GIVEN DATA:

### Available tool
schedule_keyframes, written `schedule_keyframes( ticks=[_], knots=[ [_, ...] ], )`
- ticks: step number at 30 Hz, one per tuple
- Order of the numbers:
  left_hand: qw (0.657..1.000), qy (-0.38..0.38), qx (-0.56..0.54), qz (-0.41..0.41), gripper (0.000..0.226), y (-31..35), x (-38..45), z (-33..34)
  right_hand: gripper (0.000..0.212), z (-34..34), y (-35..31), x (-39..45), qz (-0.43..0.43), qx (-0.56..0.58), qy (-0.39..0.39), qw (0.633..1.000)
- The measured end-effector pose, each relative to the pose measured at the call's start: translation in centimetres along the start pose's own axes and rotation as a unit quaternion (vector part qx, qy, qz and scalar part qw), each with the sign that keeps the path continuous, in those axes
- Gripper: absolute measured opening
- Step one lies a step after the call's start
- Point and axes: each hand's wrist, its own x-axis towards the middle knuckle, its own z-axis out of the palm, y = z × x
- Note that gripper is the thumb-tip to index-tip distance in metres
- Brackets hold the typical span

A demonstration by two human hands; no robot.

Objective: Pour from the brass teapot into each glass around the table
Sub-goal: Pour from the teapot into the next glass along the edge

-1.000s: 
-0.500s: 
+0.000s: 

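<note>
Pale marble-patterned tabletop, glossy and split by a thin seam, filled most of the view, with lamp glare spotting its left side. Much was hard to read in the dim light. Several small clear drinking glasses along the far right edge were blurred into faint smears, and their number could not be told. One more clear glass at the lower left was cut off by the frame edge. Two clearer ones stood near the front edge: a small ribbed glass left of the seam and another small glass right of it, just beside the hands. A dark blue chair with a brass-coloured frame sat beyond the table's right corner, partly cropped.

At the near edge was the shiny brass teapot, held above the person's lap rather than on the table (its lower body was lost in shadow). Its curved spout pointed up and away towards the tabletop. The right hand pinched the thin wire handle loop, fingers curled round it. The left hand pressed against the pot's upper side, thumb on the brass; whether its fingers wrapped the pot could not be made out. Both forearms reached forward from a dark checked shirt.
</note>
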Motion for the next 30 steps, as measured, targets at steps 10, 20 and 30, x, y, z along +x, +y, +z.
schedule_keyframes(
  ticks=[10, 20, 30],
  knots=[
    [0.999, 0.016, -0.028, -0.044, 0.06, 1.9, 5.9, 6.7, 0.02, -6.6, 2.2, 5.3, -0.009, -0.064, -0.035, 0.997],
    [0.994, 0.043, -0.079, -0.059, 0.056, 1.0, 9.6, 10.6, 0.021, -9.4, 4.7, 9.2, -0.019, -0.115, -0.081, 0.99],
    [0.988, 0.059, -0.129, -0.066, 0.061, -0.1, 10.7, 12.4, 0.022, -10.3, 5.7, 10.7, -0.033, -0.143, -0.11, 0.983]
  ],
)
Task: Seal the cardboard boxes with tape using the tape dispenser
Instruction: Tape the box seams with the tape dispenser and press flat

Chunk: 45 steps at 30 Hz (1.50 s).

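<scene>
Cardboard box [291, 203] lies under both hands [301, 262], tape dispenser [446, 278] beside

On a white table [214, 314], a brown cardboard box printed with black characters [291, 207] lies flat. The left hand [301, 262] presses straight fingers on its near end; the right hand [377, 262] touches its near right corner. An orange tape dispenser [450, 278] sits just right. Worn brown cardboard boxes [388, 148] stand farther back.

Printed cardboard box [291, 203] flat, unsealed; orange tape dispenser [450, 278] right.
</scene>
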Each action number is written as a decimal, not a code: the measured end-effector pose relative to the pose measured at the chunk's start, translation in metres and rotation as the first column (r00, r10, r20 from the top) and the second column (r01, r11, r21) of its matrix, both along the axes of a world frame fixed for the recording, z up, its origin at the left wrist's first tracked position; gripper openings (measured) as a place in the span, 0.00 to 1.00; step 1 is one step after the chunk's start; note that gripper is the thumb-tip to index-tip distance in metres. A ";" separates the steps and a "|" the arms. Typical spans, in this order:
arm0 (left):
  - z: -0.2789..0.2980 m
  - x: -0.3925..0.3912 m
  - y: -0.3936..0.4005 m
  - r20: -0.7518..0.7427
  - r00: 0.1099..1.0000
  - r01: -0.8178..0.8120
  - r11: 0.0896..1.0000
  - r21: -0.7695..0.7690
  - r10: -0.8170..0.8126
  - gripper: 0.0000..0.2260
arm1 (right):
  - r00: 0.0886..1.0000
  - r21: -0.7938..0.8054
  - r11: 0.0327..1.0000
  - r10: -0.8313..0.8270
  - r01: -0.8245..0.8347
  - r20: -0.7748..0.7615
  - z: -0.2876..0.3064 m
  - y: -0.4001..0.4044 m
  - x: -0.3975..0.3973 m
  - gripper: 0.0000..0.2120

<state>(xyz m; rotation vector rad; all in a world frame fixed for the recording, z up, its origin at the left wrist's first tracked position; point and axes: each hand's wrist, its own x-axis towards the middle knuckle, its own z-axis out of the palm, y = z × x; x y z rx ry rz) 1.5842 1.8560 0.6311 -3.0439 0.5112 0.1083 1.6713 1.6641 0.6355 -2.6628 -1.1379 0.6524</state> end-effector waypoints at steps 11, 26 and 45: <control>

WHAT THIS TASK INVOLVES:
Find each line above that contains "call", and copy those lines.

EXERCISE RESULT:
- The measured end-effector pose, each relative to the pose measured at the call's start: translation in centimetres along the start pose's own axes and rotation as a unit quaternion (vector part qx, qy, qz and scalar part qw), each with the sign that keeps the path continuous, in those axes
- Step one lies a step after the call's start

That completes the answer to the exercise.